“Sick Thoughts” by Sick Thoughts – Review
By John Wright
I lack the words to adequately describe how nice it is to have a punk record, a no frills, no hyphenates, no genre-bending, no horns or synths or xylophones capital P-U-N-K record cross my desk in 2018. We’ve reached an odd point in modern music where there’s more punk influenced music than ever. You’ve got your twee-punk, your pop-punk, folk-punk, synth-punk, surf-punk and a veritable Baskin Robbins 32 Flavors smorgasbord of other subgenres, movements, and memes that are in some way “punk” adjacent.
I can’t help but feel there’s a danger of missing the forest through the trees there. Having all this new choice in how I’d like my punk rock is nice but where do I turn when I’d just like plain vanilla punk music? Thanks to New Orleans’ own Drew Owen, AKA Sick Thoughts, I now have an answer, I can turn to his new self-titled album to have my face melted in under a half-hour.
Sick Thoughts runs a concise twenty-three minutes, and can we just appreciate that runtime?

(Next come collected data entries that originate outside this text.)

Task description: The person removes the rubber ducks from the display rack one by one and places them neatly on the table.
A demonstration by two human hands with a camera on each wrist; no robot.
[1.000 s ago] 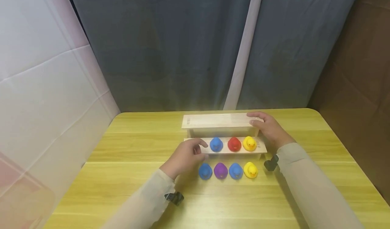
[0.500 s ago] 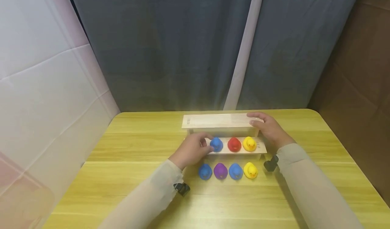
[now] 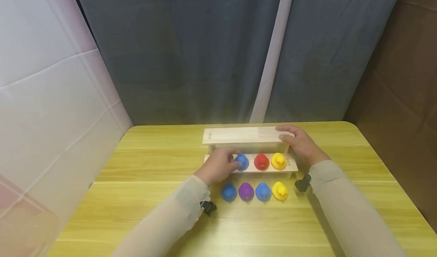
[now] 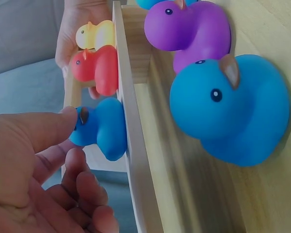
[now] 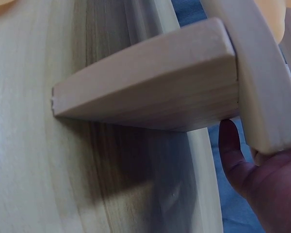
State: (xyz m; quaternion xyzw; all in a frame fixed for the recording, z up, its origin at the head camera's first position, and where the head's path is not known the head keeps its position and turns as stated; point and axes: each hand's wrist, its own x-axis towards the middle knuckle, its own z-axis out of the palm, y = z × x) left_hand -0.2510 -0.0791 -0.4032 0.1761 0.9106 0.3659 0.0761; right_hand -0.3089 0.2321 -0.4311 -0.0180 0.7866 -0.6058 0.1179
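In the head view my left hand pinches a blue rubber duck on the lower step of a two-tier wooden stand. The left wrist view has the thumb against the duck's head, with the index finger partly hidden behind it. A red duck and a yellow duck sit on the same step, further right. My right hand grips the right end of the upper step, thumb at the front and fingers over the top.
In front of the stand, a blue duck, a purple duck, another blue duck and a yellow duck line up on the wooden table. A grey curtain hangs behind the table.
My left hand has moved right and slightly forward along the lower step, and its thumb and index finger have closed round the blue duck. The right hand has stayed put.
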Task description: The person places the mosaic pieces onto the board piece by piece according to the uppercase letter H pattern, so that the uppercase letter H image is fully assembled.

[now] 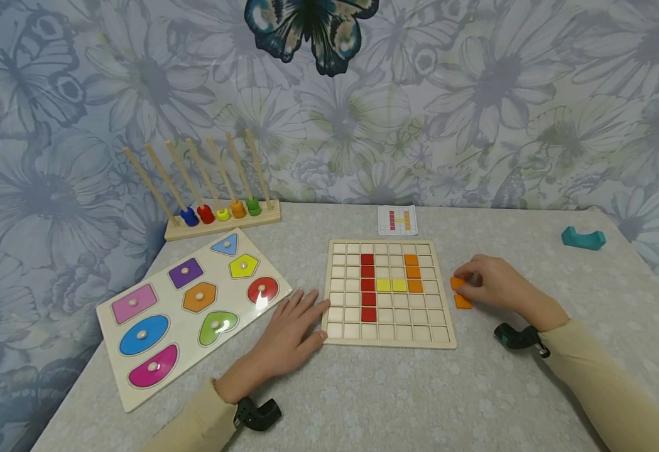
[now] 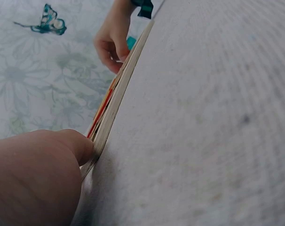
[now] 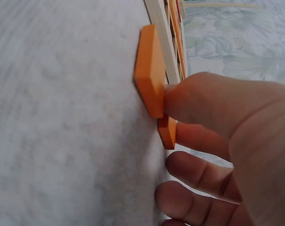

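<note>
A wooden grid board lies in the middle of the table, holding a column of several red tiles, two yellow tiles and three orange tiles. My left hand lies with its fingers extended, touching the board's left edge. To the right of the board, my right hand has thumb and forefinger on a loose orange tile, apparently pinching it. Another orange tile rests on the table right beside it, nearer the wrist camera. Part of the pinched tile is hidden by the thumb.
Above the board lies a small pattern card. At left is a knobbed shape puzzle; behind it stands a peg rack with coloured beads. A teal curved block sits at the far right. A papered wall borders the table's back.
</note>
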### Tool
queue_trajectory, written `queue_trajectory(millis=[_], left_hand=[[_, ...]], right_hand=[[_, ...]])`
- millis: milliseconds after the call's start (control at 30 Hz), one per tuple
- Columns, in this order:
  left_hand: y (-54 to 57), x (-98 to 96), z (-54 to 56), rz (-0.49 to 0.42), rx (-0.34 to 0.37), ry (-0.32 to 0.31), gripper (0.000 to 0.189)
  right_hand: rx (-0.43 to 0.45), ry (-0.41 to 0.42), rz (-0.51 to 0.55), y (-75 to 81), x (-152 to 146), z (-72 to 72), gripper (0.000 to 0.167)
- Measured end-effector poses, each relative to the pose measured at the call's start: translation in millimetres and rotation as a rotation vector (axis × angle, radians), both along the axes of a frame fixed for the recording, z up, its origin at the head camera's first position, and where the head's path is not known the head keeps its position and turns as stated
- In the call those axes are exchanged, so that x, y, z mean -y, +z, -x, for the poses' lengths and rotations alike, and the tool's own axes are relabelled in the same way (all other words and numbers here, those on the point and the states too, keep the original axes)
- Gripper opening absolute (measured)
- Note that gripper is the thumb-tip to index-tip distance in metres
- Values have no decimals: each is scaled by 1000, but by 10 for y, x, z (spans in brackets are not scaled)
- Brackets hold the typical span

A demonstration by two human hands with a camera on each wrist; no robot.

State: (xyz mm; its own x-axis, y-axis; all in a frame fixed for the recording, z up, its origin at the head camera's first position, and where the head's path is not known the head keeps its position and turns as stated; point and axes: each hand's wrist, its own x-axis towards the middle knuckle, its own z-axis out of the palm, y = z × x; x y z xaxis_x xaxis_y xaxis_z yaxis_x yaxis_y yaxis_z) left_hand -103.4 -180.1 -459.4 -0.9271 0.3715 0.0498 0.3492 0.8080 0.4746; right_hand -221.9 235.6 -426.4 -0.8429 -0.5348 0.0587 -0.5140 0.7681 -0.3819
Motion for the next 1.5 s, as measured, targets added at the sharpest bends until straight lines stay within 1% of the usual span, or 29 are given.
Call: queue_trajectory(millis=[267,633,900,1200,1500], left_hand=[[0,5,-2,1,-1,-3,58],[-12,-16,-13,-29,-47,0,56],[-4,-13,-14,-28,-49,0,56],[-4,-1,-1,-11,-16,-2,55],[-9,-6,5,-6,-9,4,56]], right_hand=[[-31,8,14,-42,-10,19,23],[-37,7,25,-41,-10,14,21],[-32,-12,7,-30,-25,12,22],[-29,-4,15,-9,-19,-2,21],[-16,8,21,38,1,-23,20]])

Twelve tracks taking on average less than two minutes and moving as quick as we can follow. That’s perfect. It’s exactly as long as it needs to be, long enough to earn its status as a proper album but not so long that it runs out of ideas or starts blurring into samey, concrete grey, guitar music slurry. From the mature-looking cover art featuring Drew Owen holding a chainsaw you can tell Sick Thoughts is a project looking to move out of basements and bars and into the big leagues of punk rock (slightly bigger bars and basements where GG Allin once vomited,) and Owen is choosing to do so by doubling down on what he does well in a package I can experience cover to cover in the time it takes me to shower, dress, and hop on my bike.

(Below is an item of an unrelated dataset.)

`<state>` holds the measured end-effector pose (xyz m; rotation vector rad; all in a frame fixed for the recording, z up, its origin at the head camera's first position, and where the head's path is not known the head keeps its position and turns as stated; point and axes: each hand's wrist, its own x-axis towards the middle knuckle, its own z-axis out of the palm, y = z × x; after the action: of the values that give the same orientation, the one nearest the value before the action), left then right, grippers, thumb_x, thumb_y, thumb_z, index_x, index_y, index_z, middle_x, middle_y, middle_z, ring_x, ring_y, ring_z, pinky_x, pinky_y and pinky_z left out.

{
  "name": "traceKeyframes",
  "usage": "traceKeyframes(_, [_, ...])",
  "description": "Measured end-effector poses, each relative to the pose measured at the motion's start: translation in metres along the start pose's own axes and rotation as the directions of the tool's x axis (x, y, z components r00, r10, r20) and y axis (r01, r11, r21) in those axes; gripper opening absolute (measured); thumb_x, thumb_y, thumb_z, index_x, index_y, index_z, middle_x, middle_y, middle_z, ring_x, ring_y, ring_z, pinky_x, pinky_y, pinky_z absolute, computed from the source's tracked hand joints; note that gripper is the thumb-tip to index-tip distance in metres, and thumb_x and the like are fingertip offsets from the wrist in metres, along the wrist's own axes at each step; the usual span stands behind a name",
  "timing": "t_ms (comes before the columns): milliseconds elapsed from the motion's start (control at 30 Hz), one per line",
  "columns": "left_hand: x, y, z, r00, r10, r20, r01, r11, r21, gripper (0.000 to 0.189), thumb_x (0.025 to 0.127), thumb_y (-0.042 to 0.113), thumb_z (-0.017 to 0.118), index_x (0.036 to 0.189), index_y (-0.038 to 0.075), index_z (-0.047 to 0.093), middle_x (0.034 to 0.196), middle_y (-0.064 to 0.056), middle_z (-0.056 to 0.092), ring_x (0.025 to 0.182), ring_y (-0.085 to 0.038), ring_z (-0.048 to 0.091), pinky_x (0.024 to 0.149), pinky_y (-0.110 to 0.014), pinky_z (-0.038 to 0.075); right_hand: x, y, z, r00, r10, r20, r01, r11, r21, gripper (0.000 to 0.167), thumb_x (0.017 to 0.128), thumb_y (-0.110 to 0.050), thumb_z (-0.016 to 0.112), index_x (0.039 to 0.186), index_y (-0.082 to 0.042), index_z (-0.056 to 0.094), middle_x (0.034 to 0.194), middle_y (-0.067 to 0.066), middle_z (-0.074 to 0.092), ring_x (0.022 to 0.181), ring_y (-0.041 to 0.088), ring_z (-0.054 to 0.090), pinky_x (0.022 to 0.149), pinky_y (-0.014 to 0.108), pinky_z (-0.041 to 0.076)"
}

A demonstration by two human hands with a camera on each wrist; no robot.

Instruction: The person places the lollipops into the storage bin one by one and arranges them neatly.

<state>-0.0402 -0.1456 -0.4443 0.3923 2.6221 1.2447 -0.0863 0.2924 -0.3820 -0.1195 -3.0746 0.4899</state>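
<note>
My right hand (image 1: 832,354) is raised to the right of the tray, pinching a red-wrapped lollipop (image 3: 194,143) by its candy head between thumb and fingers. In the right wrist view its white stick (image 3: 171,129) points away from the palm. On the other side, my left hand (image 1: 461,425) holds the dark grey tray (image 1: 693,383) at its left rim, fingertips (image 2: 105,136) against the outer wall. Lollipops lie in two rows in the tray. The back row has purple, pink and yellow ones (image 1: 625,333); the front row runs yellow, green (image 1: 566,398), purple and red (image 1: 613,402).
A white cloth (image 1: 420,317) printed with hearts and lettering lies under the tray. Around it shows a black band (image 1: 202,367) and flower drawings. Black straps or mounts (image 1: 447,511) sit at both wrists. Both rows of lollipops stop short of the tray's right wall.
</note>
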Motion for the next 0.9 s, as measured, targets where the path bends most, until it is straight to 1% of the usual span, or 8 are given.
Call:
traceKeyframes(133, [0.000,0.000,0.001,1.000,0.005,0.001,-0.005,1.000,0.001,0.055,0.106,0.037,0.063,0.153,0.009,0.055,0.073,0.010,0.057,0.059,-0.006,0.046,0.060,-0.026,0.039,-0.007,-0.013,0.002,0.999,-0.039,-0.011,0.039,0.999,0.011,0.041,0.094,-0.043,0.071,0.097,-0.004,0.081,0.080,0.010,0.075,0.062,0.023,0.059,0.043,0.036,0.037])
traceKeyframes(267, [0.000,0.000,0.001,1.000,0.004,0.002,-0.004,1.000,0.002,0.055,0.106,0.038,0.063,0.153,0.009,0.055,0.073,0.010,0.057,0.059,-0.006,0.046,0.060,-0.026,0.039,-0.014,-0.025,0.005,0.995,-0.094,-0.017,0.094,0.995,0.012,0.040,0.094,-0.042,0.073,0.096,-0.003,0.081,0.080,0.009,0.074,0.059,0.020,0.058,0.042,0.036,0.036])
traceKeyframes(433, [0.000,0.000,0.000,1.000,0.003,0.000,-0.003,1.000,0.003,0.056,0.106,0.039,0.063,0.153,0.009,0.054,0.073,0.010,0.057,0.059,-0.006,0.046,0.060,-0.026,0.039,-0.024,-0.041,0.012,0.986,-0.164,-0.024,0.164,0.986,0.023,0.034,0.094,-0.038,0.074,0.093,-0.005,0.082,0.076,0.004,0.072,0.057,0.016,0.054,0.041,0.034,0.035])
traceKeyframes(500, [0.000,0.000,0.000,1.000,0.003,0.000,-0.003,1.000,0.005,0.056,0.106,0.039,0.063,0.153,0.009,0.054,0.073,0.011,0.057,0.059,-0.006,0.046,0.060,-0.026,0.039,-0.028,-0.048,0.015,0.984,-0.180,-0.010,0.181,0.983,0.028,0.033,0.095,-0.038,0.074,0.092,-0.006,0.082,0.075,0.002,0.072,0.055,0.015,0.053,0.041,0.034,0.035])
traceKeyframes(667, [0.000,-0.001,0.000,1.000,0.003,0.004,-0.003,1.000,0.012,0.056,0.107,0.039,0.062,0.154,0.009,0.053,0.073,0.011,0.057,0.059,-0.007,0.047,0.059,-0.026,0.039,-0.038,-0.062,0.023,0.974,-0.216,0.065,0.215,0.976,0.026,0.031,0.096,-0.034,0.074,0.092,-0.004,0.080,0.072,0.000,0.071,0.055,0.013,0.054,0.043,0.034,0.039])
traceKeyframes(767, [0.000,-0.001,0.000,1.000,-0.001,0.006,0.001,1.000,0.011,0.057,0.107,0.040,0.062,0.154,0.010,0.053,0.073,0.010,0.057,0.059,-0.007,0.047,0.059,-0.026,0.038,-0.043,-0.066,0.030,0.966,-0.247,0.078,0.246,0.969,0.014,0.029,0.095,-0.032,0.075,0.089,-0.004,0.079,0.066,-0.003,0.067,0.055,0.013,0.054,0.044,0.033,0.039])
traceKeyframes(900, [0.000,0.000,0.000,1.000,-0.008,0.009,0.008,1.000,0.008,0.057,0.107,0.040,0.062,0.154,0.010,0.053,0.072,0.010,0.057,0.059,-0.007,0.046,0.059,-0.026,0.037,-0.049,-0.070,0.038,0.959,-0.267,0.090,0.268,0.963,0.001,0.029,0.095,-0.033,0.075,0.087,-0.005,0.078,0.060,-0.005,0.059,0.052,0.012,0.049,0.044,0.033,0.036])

No song on the album runs longer than three minutes and thirty seconds, but most lie around the two-minute mark and a significant portion are even beneath that. These varying runtimes allows Owen to try on a handful of masks and influences in the “Sick Thoughts” sound to great effect; dipping into Buzzcocks-sounding neurotic teenage territory on “Headache” and cribbing the Misfits’ (Glenn Danzig Misfits, natch) horror movie aesthetics for the minute-and-change “Blood and Guts.” Imitation and influence are hot topics in rock criticism lately, but these imitation tracks are in the minority compared to Sick Thoughts’ own meaty, chunky, fuzzy brand of punk. Chief among these is the album’s first single and signature track; “Chainsaw.”
This album is best enjoyed while shouting expletives and attempting to dress yourself and pack your bag ten minutes before your morning lecture starts.